> **EXERCISE DIRECTIONS**
Report all lines of the records that contain "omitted".

> **DATA FOR THIS TASK**
····················

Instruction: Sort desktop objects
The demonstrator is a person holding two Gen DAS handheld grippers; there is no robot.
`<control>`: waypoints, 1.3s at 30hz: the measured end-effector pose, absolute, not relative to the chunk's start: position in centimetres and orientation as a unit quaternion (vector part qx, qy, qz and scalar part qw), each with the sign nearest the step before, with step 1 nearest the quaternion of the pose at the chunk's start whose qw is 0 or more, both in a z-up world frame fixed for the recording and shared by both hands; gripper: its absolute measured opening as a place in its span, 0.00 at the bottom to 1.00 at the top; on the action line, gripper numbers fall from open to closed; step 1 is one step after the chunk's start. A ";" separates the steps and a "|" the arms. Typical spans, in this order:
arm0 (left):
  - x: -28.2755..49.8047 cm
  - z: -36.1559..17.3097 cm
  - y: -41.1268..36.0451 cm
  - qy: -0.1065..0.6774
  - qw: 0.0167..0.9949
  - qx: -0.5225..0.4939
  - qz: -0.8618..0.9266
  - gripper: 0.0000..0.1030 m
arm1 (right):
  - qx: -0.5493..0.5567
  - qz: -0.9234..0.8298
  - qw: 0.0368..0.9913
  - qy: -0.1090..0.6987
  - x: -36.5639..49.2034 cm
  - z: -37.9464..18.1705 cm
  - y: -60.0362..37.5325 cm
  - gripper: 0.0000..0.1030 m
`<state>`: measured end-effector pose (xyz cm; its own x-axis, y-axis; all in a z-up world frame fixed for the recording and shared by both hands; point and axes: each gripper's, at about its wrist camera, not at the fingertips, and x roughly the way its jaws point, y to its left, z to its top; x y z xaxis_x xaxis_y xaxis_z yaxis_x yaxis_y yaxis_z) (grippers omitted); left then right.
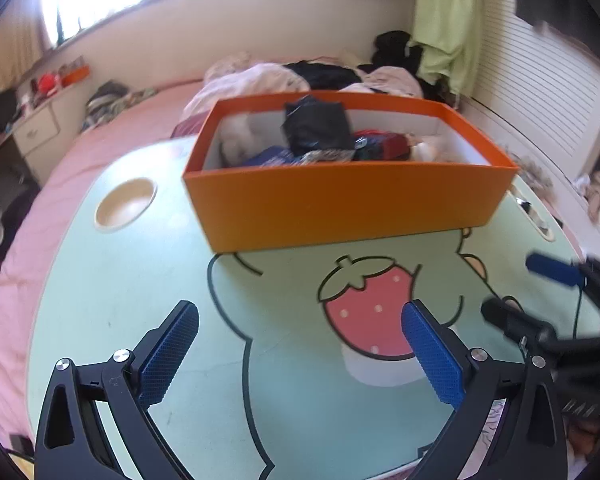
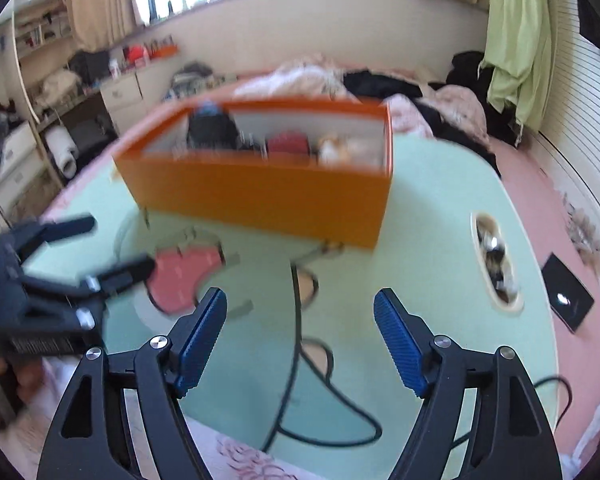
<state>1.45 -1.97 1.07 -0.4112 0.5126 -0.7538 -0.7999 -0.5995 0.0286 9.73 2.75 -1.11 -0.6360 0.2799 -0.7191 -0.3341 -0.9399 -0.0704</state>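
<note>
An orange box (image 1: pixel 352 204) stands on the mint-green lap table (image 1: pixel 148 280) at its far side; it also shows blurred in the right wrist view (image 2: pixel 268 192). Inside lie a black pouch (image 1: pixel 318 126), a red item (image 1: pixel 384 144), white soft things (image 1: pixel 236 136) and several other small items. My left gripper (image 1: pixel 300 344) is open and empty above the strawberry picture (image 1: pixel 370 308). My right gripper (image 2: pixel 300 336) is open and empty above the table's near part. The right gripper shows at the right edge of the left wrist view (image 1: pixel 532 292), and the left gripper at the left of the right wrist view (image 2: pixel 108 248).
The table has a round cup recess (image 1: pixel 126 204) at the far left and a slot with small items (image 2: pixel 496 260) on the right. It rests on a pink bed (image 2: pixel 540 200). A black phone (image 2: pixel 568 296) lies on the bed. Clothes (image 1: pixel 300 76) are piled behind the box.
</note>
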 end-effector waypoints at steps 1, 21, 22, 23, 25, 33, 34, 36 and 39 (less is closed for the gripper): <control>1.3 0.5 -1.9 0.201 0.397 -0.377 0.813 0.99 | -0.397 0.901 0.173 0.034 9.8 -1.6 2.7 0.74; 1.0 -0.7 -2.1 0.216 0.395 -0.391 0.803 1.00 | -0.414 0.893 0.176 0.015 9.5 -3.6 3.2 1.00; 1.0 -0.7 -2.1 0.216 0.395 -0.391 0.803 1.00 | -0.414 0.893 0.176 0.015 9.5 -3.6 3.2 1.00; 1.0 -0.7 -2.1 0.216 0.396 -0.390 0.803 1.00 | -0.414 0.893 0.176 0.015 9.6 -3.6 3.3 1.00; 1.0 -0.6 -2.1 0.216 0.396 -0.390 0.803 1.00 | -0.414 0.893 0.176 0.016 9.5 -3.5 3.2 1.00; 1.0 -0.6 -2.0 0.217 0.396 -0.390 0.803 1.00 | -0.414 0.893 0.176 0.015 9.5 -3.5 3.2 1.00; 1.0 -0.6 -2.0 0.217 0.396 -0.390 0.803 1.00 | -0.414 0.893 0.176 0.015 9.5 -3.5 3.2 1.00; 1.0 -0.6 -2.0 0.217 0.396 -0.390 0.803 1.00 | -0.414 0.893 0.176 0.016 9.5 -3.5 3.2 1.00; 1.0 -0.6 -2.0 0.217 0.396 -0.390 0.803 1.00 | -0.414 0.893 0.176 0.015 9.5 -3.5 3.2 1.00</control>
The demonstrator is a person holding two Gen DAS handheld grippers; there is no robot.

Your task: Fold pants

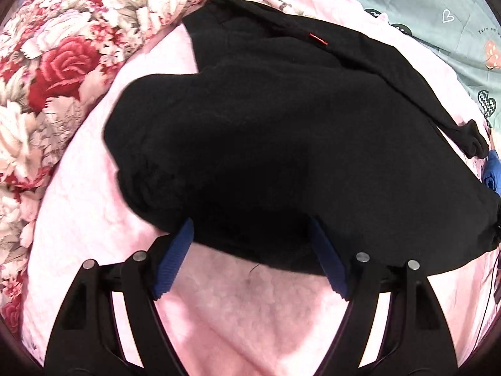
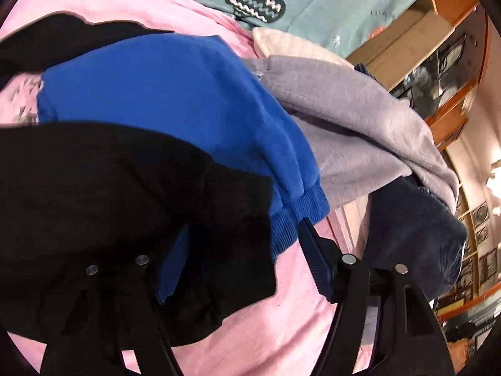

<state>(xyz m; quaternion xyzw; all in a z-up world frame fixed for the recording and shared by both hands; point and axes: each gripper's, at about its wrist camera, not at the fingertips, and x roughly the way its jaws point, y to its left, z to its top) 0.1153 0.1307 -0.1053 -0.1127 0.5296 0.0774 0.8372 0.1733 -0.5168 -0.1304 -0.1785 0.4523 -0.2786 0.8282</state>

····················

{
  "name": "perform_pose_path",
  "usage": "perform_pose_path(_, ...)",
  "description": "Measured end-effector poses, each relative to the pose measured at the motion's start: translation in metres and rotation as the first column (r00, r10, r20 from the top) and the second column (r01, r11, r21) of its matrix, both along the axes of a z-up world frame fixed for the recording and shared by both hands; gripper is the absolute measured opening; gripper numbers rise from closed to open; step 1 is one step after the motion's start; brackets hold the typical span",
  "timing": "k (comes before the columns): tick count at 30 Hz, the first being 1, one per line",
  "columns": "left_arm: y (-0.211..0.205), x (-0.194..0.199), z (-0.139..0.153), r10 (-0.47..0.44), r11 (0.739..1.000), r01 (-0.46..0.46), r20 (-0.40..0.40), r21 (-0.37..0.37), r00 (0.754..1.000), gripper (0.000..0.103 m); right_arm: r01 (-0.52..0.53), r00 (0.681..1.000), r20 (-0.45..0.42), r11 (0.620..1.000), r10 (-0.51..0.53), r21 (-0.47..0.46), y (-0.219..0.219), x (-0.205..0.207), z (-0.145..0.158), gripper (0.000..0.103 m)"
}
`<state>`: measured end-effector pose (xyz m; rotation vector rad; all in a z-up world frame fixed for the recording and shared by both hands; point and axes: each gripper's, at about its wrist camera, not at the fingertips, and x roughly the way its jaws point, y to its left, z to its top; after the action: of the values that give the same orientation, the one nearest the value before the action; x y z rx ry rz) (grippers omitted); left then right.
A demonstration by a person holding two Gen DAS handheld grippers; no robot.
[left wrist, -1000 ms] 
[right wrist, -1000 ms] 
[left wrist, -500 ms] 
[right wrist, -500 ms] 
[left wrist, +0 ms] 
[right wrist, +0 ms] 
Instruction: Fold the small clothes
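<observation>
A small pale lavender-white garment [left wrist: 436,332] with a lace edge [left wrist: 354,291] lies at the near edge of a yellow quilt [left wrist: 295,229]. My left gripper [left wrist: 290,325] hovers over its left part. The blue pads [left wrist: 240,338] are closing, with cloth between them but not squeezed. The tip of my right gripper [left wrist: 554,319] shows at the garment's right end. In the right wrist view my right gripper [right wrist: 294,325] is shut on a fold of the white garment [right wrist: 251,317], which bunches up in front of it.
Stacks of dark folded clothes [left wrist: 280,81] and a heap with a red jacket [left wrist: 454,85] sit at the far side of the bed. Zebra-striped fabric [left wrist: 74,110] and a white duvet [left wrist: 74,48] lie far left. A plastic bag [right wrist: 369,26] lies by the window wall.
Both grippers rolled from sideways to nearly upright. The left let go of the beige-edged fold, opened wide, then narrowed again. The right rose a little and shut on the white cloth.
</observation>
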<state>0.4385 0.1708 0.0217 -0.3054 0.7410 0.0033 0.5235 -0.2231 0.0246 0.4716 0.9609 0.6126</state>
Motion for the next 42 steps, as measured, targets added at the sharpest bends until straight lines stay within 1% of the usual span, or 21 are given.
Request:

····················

> **SOLUTION BELOW**
`<state>`: measured end-effector pose (xyz cm; its own x-axis, y-axis; all in a z-up world frame fixed for the recording and shared by both hands; point and axes: each gripper's, at about its wrist camera, not at the fingertips, and x roughly the way its jaws point, y to its left, z to its top; x y z xaxis_x xaxis_y xaxis_z yaxis_x yaxis_y yaxis_z) (grippers omitted); left then right.
`<state>`: measured end-effector pose (xyz m; rotation vector rad; all in a z-up world frame fixed for the recording and shared by both hands; point and axes: each gripper's, at about its wrist camera, not at the fingertips, and x roughly the way its jaws point, y to its left, z to its top; after the action: of the values that give the same orientation, the one nearest the value before the action; x y z rx ry rz) (grippers omitted); left then right.

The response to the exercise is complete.